▶ [Directions for this task]: Output the records, every one, exactly as given.

(Extracted data Opens)

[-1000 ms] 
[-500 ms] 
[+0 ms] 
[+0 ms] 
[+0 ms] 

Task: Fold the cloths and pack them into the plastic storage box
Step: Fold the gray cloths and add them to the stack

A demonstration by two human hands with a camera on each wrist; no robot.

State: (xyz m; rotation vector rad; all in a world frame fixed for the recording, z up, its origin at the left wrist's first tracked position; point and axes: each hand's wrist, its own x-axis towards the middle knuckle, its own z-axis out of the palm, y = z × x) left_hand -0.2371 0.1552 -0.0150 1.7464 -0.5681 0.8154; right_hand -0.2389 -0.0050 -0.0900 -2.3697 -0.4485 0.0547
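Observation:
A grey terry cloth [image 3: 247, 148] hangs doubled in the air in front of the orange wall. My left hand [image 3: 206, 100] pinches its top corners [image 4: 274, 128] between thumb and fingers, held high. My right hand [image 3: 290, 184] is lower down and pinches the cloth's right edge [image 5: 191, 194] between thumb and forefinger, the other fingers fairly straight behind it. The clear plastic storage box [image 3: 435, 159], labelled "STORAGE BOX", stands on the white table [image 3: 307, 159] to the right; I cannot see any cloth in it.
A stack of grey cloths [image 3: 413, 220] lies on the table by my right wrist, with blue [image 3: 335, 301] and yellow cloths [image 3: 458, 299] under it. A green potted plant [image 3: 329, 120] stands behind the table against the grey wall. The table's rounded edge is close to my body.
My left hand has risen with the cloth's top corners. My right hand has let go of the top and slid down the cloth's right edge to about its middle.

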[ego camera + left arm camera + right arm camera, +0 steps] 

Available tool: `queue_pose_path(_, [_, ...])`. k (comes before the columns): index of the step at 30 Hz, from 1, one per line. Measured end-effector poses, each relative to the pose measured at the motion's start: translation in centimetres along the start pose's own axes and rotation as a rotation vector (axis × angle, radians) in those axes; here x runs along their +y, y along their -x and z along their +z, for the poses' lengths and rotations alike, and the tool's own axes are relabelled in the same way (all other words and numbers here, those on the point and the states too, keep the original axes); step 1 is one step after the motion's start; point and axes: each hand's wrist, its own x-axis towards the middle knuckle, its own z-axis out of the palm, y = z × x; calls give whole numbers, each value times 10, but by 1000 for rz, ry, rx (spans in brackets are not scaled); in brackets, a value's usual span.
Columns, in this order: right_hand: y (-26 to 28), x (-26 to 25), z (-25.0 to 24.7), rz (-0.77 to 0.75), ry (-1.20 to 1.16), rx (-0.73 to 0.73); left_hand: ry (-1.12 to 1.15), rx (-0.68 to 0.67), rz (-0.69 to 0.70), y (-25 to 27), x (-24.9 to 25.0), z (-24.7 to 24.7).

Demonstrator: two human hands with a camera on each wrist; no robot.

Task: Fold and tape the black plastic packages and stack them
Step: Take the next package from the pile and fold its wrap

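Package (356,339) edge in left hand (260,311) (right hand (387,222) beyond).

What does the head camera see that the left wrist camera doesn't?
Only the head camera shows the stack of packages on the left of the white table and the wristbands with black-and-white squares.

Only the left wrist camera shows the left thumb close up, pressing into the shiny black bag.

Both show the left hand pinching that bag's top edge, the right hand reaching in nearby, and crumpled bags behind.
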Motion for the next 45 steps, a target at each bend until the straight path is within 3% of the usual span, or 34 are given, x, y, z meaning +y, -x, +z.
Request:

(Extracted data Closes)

▶ [Task answer]:
[-1000 ms] 
[-500 ms] 
[+0 ms] 
[+0 ms] 
[+0 ms] 

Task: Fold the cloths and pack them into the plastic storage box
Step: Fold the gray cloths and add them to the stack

A demonstration by two human hands with a camera on each wrist; no robot.

State: (xyz m; rotation vector rad; all in a world frame fixed for the recording, z up, its origin at the left wrist's first tracked position; point and axes: each hand's wrist, its own x-axis towards the middle knuckle, its own z-axis out of the palm, y = z × x) left_hand -0.2371 0.1552 -0.0150 1.7464 -0.5681 0.8154; right_hand -0.2389 -0.0050 -0.0900 -2.3697 -0.4485 0.0547
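Observation:
A grey terry cloth [image 3: 247, 148] hangs doubled in the air in front of the orange wall. My left hand [image 3: 206, 100] pinches its top corners [image 4: 274, 128] between thumb and fingers, held high. My right hand [image 3: 290, 184] is lower down and pinches the cloth's right edge [image 5: 191, 194] between thumb and forefinger, the other fingers fairly straight behind it. The clear plastic storage box [image 3: 435, 159], labelled "STORAGE BOX", stands on the white table [image 3: 307, 159] to the right; I cannot see any cloth in it.
A stack of grey cloths [image 3: 413, 220] lies on the table by my right wrist, with blue [image 3: 335, 301] and yellow cloths [image 3: 458, 299] under it. A green potted plant [image 3: 329, 120] stands behind the table against the grey wall. The table's rounded edge is close to my body.
My left hand has risen with the cloth's top corners. My right hand has let go of the top and slid down the cloth's right edge to about its middle.
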
[ego camera + left arm camera + right arm camera, +0 steps] 

Available tool: `queue_pose_path(_, [_, ...])`. k (comes before the columns): index of the step at 30 Hz, from 1, one per line. Measured end-effector poses, each relative to the pose measured at the motion's start: translation in centimetres along the start pose's own axes and rotation as a rotation vector (axis × angle, radians) in those axes; here x runs along their +y, y along their -x and z along their +z, for the poses' lengths and rotations alike, and the tool's own axes are relabelled in the same way (all other words and numbers here, those on the point and the states too, keep the original axes); step 1 is one step after the motion's start; point and axes: each hand's wrist, its own x-axis towards the middle knuckle, its own z-axis out of the palm, y = z × x; calls give whole numbers, each value times 10, but by 1000 for rz, ry, rx (spans in brackets are not scaled); in brackets, a value's usual span.
Columns, in this order: right_hand: y (-26 to 28), x (-26 to 25), z (-25.0 to 24.7), rz (-0.77 to 0.75), ry (-1.20 to 1.16), rx (-0.73 to 0.73); left_hand: ry (-1.12 to 1.15), rx (-0.68 to 0.67), rz (-0.69 to 0.70), y (-25 to 27), x (-24.9 to 25.0), z (-24.7 to 24.7).

Demonstrator: two human hands with a camera on each wrist; no robot.

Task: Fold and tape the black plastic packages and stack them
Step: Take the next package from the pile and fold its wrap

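Package (356,339) edge in left hand (260,311) (right hand (387,222) beyond).

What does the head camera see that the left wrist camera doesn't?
Only the head camera shows the stack of packages on the left of the white table and the wristbands with black-and-white squares.

Only the left wrist camera shows the left thumb close up, pressing into the shiny black bag.

Both show the left hand pinching that bag's top edge, the right hand reaching in nearby, and crumpled bags behind.
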Motion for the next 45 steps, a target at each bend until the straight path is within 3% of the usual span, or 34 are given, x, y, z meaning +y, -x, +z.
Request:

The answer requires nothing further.